Fox News' Greg Gutfeld suggests "civil war" because "elections don't work"

jeffw@lemmy.world to politics @lemmy.world – 362 points –
salon.com

Fox News host Greg Gutfeld erupted with dark rhetoric during Thursday's broadcast of "The Five," appearing to advocate for a new American civil war because “elections don’t work” and the nation is in “peril and chaos," the Daily Beast reports. The host, whose takes have grown more extreme in recent years, made the remarks during a discussion on the recent looting in Philadelphia. Gutfeld bemoaned how some looters received lesser consequences than participants in the Jan. 6 insurrection, who he claimed received harsher sentences because of their race and political affiliations. He went on to allege they were being "driven out of cities by the oppressed" and compared the political tensions of the moment to the turmoil around slavery that gave birth to the Civil War. “Doesn’t that feel that way now?” Gutfeld rhetorically asked. “That this defiant refusal to reverse this decline argues against the survival of a country.

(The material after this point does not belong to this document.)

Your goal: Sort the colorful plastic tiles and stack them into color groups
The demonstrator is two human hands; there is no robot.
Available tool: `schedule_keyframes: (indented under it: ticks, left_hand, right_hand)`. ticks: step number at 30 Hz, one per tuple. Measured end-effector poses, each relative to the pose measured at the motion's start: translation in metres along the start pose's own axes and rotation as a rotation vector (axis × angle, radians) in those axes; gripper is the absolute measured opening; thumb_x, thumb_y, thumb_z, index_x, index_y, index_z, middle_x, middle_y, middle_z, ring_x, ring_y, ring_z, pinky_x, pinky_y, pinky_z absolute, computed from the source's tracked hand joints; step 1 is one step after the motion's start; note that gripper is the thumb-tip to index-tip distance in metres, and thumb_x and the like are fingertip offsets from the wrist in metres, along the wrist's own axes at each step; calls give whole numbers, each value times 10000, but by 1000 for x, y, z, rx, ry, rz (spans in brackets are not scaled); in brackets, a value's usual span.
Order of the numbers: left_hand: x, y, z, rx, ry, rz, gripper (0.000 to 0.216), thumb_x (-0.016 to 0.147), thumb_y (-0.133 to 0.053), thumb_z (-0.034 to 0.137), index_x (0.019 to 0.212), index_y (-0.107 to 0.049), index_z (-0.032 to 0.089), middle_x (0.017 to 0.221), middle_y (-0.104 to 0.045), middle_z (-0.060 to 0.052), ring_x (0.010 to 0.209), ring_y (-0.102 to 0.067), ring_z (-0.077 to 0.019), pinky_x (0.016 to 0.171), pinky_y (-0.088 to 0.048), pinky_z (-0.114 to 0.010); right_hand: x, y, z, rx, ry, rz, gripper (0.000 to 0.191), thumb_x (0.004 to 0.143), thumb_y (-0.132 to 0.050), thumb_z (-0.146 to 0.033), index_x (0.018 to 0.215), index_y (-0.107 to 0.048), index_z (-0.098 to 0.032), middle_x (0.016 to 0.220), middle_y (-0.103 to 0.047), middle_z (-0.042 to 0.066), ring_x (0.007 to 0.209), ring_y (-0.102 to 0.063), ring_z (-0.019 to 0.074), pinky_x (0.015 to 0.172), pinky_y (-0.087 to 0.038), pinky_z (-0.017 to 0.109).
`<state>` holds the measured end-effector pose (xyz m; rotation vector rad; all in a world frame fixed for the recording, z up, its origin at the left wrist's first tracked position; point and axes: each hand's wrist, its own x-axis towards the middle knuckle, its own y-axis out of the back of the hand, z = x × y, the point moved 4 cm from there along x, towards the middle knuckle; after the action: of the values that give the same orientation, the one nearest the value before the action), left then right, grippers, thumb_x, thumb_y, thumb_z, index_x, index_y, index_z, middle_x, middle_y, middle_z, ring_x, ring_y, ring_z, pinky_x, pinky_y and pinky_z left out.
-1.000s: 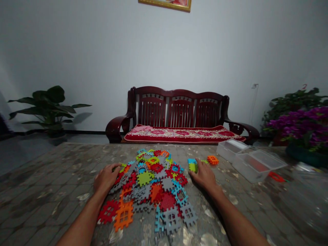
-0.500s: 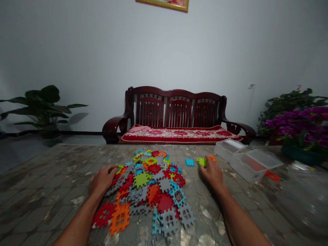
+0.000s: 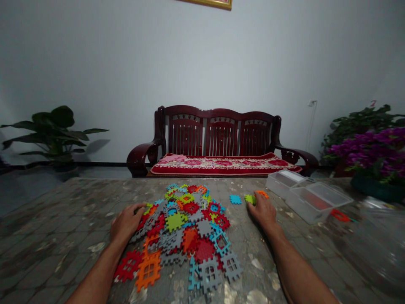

What does that leave you with? It leaves you with ‘you need to make war to bring peace’ because you have a side that cannot change. Because then that means the admission that their beliefs have been corrupt all the time.”

Liberal co-host Harold Ford Jr. responded by suggesting an election, but Gutfeld disagreed. “No, elections don’t work,” he retorted. “We know that.” After Ford countered that they do work, Gutfeld went on a tirade insisting democracy is no longer a possibility. “Look what we have! We had a moderate president, and we have crime exploding everywhere,” he shouted. “We had a Democrat president promise that he was going to be moderate, promise that he was gonna unite the country and now we have a terrible education system. We have no border. We have crime everywhere. Every facet of society is in peril and in chaos because our elections don’t matter!”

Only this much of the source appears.